Given a schema in which different fields have different costs to execute, either because they require additional network or computing resources, or database access, or they have some other dependency that makes them expensive to compute. You can add the CostDirective to your resolver like so:

import caliban.schema.Schema.auto._
import caliban.schema.ArgBuilder.auto._
import caliban.wrappers.CostEstimation
import caliban.wrappers.CostEstimation._

case class SpokenLineArgs(offset: Int, limit: Int)

@GQLCost(2)
case class Character(
  name: String,
  // Compute a realtime list of all the spoken lines for this character
  @GQLCost(100, multipliers = List("limit"))
  spokenLines: SpokenLineArgs => UIO[List[String]]
)

case class Query(
  @GQLCost(5) characters: UIO[List[Character]],
)

def allCharacterNames: UIO[List[String]] = ZIO.succeed(???)
def getLines(name: String, offset: Int, limit: Int): UIO[List[String]] = ???

val api = graphQL(RootResolver(Query(
  characters = allCharacterNames.flatMap { 
    names => ZIO.foreach(names) { name =>
      val character = Character(
        name,
        spokenLines = args => getLines(name, args.offset, args.limit)
      )
      ZIO.succeed(character)
    } 
  }
)))

val apiWithCost = api @@ 
  queryCost @@ // or queryCost(f: Field => Double) to specify your own field cost estimation
  // or queryCostWith(f: Field => Double)(p: Double => URIO[R, Any]) to also specify a side effect after computing the total cost
  // or queryCostZIO(f: Field => URIO[R, Double]) if your field calculation returns an effect
  maxCost(100)(CostEstimation.costDirective)
  // or maxCostOrError(maxCost)(f: Double => ValidationError) to specify a different error
  // or maxCostZIO(maxCost)(f: Field => URIO[R, Double]) if your field calculation returns an effect

In the above example we have provided a couple different examples. For instance, we can add the directive to both types and to fields. In this case the field resolver will override the type cost, however if there is no field cost then the type cost will be used. We may also specify a "multipliers" argument when using arguments. This will match the argument names and use numeric argument values to multiply the base value. In the above case this means that a query that specifies a limit of 10 for the spokenLines field will have the base field cost multipled by 10 resulting in a total cost of execution of 1000

# OpenTelemetry Tracing

Caliban ships with support for OpenTelemetry tracing via integration with zio-telemetry (opens new window) in the caliban-tracing package.

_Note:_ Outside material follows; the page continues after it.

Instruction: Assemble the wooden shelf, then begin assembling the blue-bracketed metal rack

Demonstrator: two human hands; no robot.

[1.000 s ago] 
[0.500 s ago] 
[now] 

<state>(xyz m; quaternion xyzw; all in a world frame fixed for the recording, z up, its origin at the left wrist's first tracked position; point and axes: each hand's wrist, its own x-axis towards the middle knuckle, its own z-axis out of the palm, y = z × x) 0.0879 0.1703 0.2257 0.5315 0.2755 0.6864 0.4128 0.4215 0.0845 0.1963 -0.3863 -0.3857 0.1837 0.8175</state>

In order to use tracing, first add caliban-tracing to your built.sbt.

"com.github.ghostdogpr" %% "caliban-tracing" % "2.6.0"

Then add it to your schema as any other wrapper:

import caliban.tracing.TracingWrapper
import zio.telemetry.opentelemetry.Tracing

val api: GraphQL[Any] = ???
val tracedApi = api @@ TracingWrapper.traced

This will now make sure that any effect (ZIO or ZQuery) is measured as its own span, which makes it easy to spot potential optimizations (such as sequential loading) in your schema.

More or less like this:

query         |----------------------------------------------|
field a         |-------|
field b                  |-------|
nested field                      |-----------------------|
nested field a                      |-------------------|
nested field b                      |-------------------|

which makes it easy to spot that e.g field a and field b could be resolved in parallel.